Exercise - Look through the records below for the line with "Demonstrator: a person" and the line with "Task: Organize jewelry", then return those lines and all lines between, exactly.

Study material -

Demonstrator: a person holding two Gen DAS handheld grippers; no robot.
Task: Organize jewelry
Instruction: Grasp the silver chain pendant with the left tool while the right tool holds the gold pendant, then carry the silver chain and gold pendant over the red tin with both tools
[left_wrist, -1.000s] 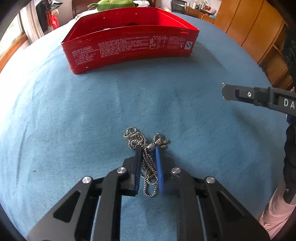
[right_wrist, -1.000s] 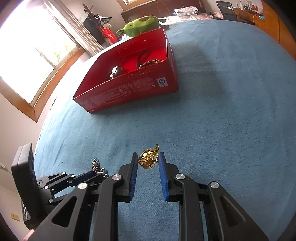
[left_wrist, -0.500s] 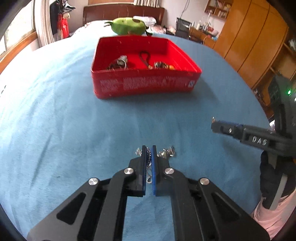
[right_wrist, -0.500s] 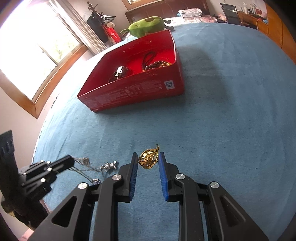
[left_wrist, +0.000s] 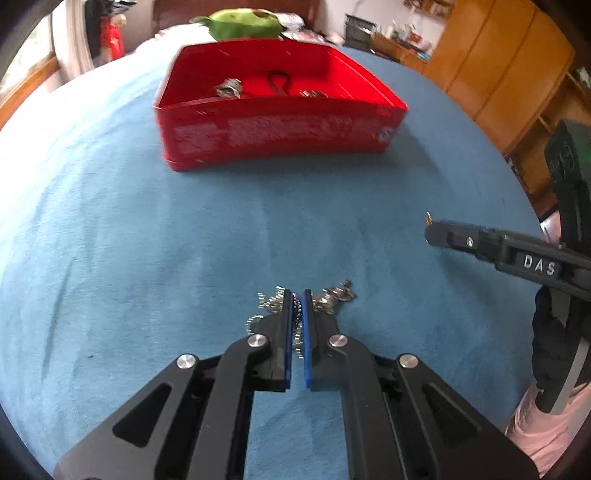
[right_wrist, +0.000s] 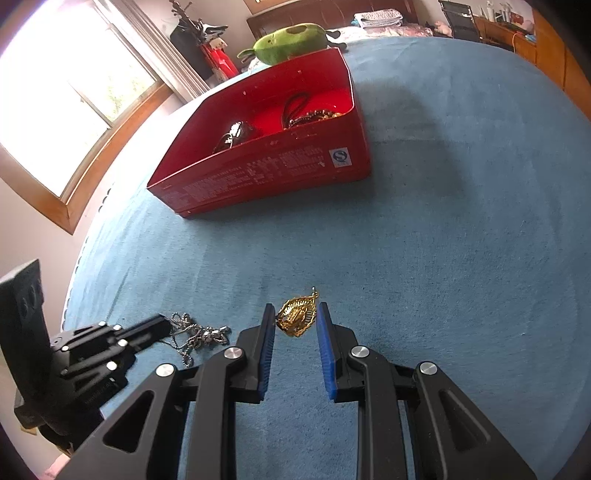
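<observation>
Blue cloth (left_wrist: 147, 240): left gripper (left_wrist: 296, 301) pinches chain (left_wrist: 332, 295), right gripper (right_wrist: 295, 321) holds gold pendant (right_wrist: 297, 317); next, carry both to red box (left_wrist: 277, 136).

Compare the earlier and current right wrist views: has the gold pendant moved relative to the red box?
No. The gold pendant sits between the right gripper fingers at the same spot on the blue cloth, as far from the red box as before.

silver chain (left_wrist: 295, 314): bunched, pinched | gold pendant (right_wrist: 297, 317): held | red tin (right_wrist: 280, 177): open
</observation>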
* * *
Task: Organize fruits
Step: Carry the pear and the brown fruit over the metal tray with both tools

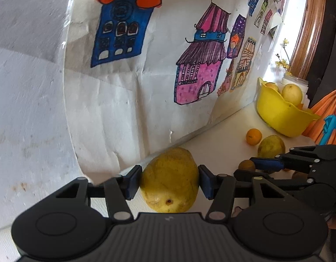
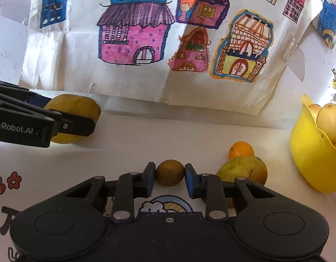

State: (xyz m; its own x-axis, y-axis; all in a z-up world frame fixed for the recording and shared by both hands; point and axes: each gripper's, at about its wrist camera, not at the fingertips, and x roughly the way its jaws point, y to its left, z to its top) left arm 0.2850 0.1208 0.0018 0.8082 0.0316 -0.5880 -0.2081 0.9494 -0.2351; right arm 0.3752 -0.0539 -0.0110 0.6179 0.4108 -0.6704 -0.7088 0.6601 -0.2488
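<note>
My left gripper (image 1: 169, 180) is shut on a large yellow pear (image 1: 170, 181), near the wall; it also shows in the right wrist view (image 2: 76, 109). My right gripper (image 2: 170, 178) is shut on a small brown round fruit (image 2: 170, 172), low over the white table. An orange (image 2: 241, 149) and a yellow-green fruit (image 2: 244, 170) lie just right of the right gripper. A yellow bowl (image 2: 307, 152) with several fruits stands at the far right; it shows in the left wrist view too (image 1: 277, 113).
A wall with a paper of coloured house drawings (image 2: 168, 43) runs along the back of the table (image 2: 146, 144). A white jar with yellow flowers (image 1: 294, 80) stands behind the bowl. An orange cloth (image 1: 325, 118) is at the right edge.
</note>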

Written reply -
Demonstrator: a person holding two Gen DAS handheld grippers; no robot.
Task: Organize jewelry

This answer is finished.